I'm back to finally do some load testing again.

In the past months, we have changed our architecture. This was to deploy instead all of our components as a separate deployment, we now have one single statefulset. This statefulset is running our single Camunda standalone application, combining all components together.

simpler deployment

More details on this change we will share on a separate blog post. For simplicity, in our load tests (benchmark helm charts), we combined all the resources we had split over multiple deployments together, see related PR #213.

We are currently running our test with the following resources by default:

    Limits:
cpu: 2
memory: 12Gi
Requests:
cpu: 2
memory: 6Gi

In today's Chaos day, I want to look into our resource consumption and whether we can reduce our used requests and limits.

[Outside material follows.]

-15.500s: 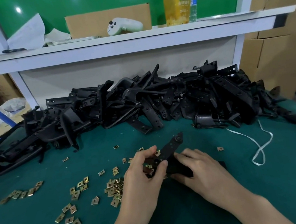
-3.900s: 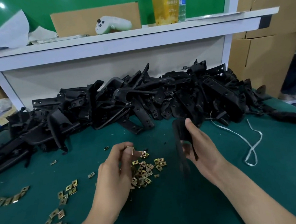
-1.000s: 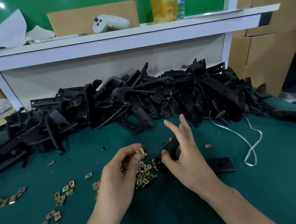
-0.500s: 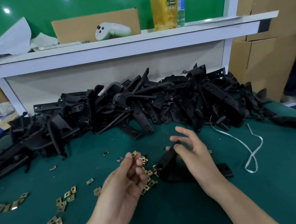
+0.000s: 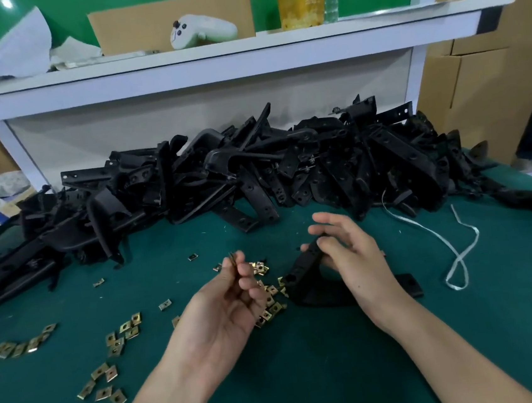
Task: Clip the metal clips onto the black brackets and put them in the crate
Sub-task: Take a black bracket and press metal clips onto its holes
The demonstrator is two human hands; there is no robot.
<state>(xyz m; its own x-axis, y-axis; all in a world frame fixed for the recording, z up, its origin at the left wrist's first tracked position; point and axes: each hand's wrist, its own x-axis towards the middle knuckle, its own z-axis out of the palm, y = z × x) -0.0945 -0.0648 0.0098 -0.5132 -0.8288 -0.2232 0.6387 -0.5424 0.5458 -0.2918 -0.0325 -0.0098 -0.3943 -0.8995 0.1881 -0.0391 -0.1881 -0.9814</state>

TL;DR; We have focused on experimenting with different memory resources, and were able to show that we can reduce the used memory by 75%, and our previous provisioned resources by more than 80% for our load tests.

Checking weekly benchmarks

Before I started to experiment and reduce it. I validated whether we actually have room for improvement. For that, I check our weekly load tests. These are tests we start every week, that are running for four weeks straight. These can be used as a good reference point (base).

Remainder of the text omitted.